So i am realy at loss, how an "islam apologist" could fill the above dots; realy, totally no clue whatsoever.

My advice is for you to stay clueless.

After all, since religion and god concepts can mean whatever one wants religion and god concepts to mean, therefore religion and god concepts have no meaning.
 
They can't fill in the gaps. What normally happens is they protest for a short while about 'context' and when they fail utterly to make a coherent argument they fall back on the default apologist argument and label you an 'Islamophobe'. As an 'Islamophobe' your views are by definition irrational and therefore they win. As an added benefit you are now a proven bigot and and all round unpleasant character.

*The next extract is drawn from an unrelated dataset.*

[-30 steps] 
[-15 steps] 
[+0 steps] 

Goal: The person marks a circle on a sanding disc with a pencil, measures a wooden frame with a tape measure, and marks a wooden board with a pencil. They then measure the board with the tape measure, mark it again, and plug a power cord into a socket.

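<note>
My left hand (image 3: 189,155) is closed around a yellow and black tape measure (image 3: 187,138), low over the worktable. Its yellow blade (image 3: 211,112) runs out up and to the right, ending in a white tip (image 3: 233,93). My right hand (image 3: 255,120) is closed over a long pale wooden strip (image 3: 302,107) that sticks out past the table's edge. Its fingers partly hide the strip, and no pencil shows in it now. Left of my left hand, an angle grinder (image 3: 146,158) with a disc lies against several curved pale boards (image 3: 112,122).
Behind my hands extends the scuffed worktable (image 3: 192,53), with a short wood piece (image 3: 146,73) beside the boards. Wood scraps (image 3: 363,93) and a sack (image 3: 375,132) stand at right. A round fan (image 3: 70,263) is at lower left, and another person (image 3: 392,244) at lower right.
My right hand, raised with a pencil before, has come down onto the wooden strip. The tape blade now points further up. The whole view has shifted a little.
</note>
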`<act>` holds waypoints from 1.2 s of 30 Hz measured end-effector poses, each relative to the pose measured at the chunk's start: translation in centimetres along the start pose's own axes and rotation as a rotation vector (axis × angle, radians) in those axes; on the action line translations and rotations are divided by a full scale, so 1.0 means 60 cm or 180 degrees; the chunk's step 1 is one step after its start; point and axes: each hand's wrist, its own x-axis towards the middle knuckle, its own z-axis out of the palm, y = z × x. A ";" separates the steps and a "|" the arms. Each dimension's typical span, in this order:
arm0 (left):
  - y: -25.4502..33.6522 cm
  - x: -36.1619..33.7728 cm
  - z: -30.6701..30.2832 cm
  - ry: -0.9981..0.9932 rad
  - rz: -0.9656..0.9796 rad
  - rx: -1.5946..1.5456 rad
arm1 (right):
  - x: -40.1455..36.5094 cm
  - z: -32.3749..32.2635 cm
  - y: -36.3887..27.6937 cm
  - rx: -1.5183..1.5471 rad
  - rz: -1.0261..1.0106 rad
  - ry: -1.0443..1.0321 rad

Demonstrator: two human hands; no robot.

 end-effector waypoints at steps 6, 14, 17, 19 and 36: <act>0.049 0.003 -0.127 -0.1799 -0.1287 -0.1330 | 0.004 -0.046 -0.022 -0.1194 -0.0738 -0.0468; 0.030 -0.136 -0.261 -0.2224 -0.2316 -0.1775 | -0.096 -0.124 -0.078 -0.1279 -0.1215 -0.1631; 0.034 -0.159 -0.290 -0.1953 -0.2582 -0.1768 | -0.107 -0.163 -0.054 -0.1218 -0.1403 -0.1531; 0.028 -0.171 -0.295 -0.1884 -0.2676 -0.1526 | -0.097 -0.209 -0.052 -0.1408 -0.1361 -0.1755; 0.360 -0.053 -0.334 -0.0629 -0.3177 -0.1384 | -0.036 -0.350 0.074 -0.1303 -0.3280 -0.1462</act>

Can you provide an example for these here theys?
 
"Here is a strawman, now defend it or I'll declare victory..."

ETA:

One does not exclude the other... for most of human history, rulers were despots. Mohammed could have been (above) average for his time, and a complete monster by modern standards at the same time...

Do you have any cites from the 'apologists' you talk about that claim Mohammed is a worthy example and should be emulated?


Most certainly and those former leaders are not held up as an extreme example of goodness. That is the problem we have, that modern day Muslims extoll Mohammed as the perfect prophet, so all the words that came out of his mouth, (straight from God), had to be right and his actions without blemish.

Christianity refers to Jesus of course, (the meek and mild one), and any not so nice things about his behaviour, (killing fig trees and pigs), are dismissed as allegorical, so he emerges unblemished.
 
Most certainly and those former leaders are not held up as an extreme example of goodness. That is the problem we have, that modern day Muslims extoll Mohammed as the perfect prophet, so all the words that came out of his mouth, (straight from God), had to be right and his actions without blemish.

Christianity refers to Jesus of course, (the meek and mild one), and any not so nice things about his behaviour, (killing fig trees and pigs), are dismissed as allegorical, so he emerges unblemished.

To be fair, the behaviour of Jesus (for the three documented years of his life) is eminently acceptable, even by today's standards. Killing a fig tree and a bunch of pigs is a bit 'off' (although you would have to believe in magic and demons respectively to think he actually did it), but raping a child and killing 800 Jews is not somewhat less acceptable, it's founded in fact.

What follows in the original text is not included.